▶ _To do_:
Every line below from the one containing "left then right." to the final line must be reproduced exactly, and no other line may appear in the answer.

▶ _Exercise data_:

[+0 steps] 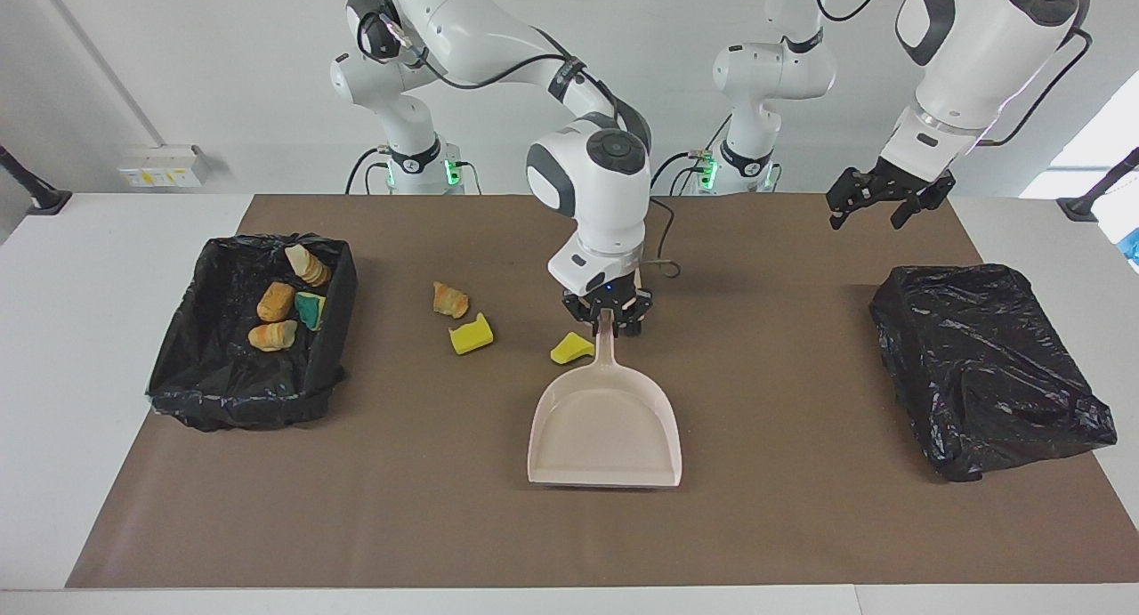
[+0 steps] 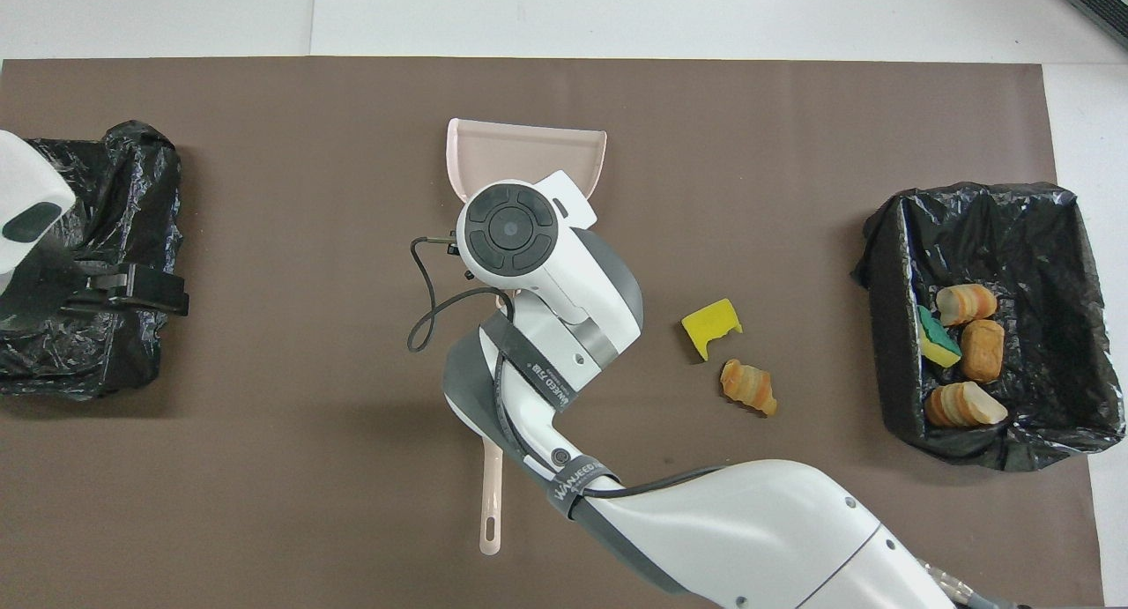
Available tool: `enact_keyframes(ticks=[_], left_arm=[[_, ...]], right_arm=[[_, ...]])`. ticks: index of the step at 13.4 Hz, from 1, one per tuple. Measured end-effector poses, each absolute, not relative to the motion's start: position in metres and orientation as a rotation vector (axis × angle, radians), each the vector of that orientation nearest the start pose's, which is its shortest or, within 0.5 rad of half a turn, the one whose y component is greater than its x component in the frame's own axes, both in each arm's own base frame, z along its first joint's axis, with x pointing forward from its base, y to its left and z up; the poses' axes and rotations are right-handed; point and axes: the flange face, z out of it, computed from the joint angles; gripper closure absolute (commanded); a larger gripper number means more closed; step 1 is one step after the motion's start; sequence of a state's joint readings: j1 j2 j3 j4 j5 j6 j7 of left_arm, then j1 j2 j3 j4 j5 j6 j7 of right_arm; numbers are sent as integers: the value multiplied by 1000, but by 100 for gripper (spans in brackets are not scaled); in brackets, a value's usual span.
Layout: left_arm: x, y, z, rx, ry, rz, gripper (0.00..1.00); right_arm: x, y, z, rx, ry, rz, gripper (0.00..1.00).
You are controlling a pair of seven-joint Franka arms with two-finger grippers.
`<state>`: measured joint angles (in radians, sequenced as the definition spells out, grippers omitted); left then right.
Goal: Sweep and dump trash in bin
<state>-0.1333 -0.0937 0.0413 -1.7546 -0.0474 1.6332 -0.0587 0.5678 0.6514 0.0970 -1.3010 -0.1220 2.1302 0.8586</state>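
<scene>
The right gripper (image 1: 607,319) pinches the smooth beige plastic dustpan (image 1: 605,428) by its handle. Spongy yellow trash (image 1: 472,335) lies nearby; the left gripper (image 1: 876,207) hangs spread over the mat (image 1: 765,526)

In the overhead view the right arm's white wrist covers the right gripper (image 1: 606,314), the handle and near half of the beige plastic dustpan (image 2: 527,151), one small yellow sponge chunk (image 1: 571,348) lying beside that handle, and all but the handle end of the beige long-handled brush (image 2: 490,503). In the facing view that brush cannot be made out at all, as the same arm stands in front of it, and whether the right gripper's fingers clasp the dustpan handle or stand off it cannot be told. The left gripper (image 1: 876,199) shows overhead only as a dark clamp at the edge of the view, over the crumpled black plastic bag (image 2: 132,195), part of which the left arm covers and the edge cuts off.
</scene>
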Motion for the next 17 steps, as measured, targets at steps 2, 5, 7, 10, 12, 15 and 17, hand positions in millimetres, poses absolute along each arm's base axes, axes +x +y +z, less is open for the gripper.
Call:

▶ _Solution to the problem_:
`<state>`: measured joint angles (in radians, sequenced as the definition spells out, grippers omitted); left then right.
Goal: Sweep and dump trash in bin
<state>-0.1333 -0.0937 0.0413 -1.7546 -0.0474 1.6332 -0.0587 0.5678 0.6514 0.0970 -1.3010 -0.1220 2.1302 0.8586</state>
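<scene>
The right gripper (image 1: 607,319) pinches the smooth beige plastic dustpan (image 1: 605,428) by its handle. Spongy yellow trash (image 1: 472,335) lies nearby; the left gripper (image 1: 876,207) hangs spread over the mat (image 1: 765,526)

In the overhead view the right arm's white wrist covers the right gripper (image 1: 606,314), the handle and near half of the beige plastic dustpan (image 2: 527,151), one small yellow sponge chunk (image 1: 571,348) lying beside that handle, and all but the handle end of the beige long-handled brush (image 2: 490,503). In the facing view that brush cannot be made out at all, as the same arm stands in front of it, and whether the right gripper's fingers clasp the dustpan handle or stand off it cannot be told. The left gripper (image 1: 876,199) shows overhead only as a dark clamp at the edge of the view, over the crumpled black plastic bag (image 2: 132,195), part of which the left arm covers and the edge cuts off.
</scene>
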Motion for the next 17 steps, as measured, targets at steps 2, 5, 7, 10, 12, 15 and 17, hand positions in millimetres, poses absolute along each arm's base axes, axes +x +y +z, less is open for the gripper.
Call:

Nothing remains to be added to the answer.